_Exercise details:_
With the pictures left out, transcribe exactly the lines from the one with "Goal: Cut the" through the end of the data.

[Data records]
::::::

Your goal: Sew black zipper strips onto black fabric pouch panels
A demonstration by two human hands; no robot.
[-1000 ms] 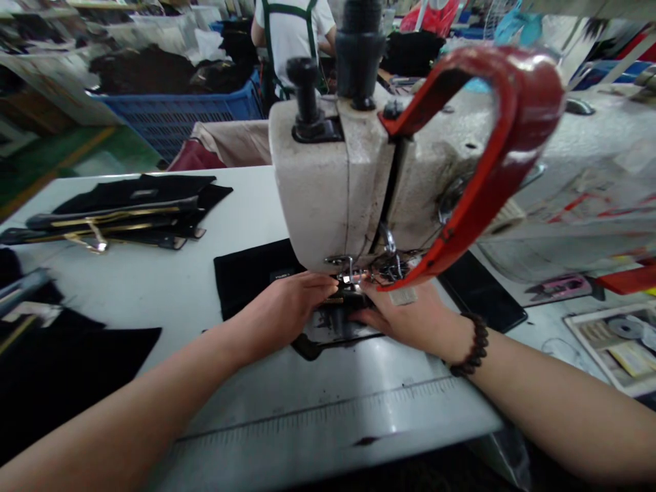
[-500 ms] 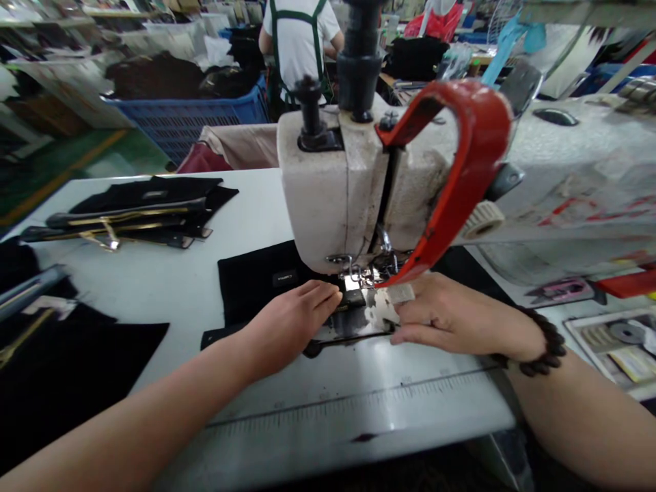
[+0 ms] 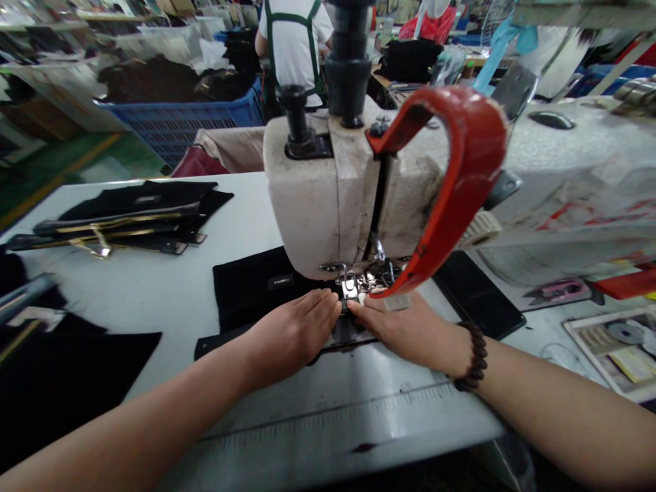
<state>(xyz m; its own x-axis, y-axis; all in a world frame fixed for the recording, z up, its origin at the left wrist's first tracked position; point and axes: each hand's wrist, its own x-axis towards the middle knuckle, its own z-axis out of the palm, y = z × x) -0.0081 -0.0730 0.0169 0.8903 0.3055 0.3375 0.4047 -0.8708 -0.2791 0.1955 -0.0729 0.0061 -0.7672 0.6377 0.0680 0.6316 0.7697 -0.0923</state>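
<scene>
A black fabric piece [image 3: 240, 294] with a small label lies under the needle end of a white sewing machine [image 3: 302, 198]. My left hand [image 3: 300, 331] has its fingers pressed together on the edge of the fabric, just left of the metal presser foot [image 3: 350, 285]. My right hand [image 3: 397, 328] closes on the same edge from the other side, thumb and fingertips close in front of the foot. The red curved guard [image 3: 476, 164] of the machine hangs over my right fingers and partly hides them. The fabric between both hands is mostly covered.
Black pieces with gold zippers [image 3: 123, 219] are stacked at the table's back left, with more black fabric [image 3: 76, 369] at near left. A black phone [image 3: 479, 294], pink snips [image 3: 561, 292] and a parts tray [image 3: 615, 348] lie right. A person [image 3: 292, 41] stands beyond, near a blue crate [image 3: 179, 126].
My right hand has moved left from the metal plate to the fabric edge by the presser foot, uncovering the phone. My left hand stays on the fabric. The view has shifted slightly.
</scene>
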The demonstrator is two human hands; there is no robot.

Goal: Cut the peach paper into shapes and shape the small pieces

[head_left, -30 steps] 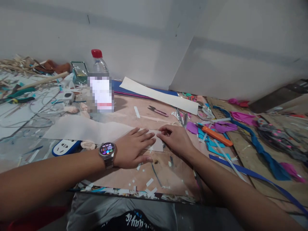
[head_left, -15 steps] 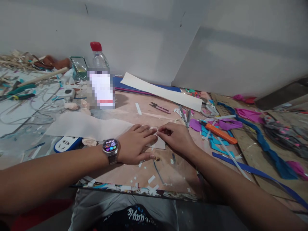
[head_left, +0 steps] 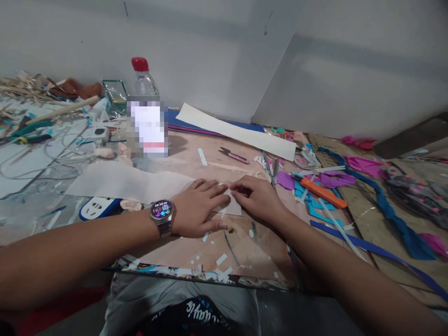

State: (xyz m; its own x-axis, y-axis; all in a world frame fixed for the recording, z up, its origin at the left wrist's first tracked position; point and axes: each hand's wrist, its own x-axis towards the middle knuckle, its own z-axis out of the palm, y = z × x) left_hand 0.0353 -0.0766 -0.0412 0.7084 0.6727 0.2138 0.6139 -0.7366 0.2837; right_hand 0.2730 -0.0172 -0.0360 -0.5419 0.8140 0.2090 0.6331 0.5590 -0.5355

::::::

_Answer area:_
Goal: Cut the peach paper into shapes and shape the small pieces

[head_left, -30 steps] 
[head_left, -15 steps] 
[head_left, +0 steps] 

State: (xyz m; its own x-axis, y-axis; all in a world frame fixed for the recording, z up, its origin at the left wrist's first tracked position; point and axes: each hand's wrist, its own x-axis towards the middle knuckle, its own z-axis out of the palm, y = z × x) left_hand 0.0353 -0.0766 -0.0412 0.7084 0.6727 0.2138 0.6139 -0.7366 0.2837; right_hand 0.2730 -0.0172 -0.0360 -0.5419 0.8140 0.2090 0.6331 0.5590 -0.5355

Work on this exercise is complete.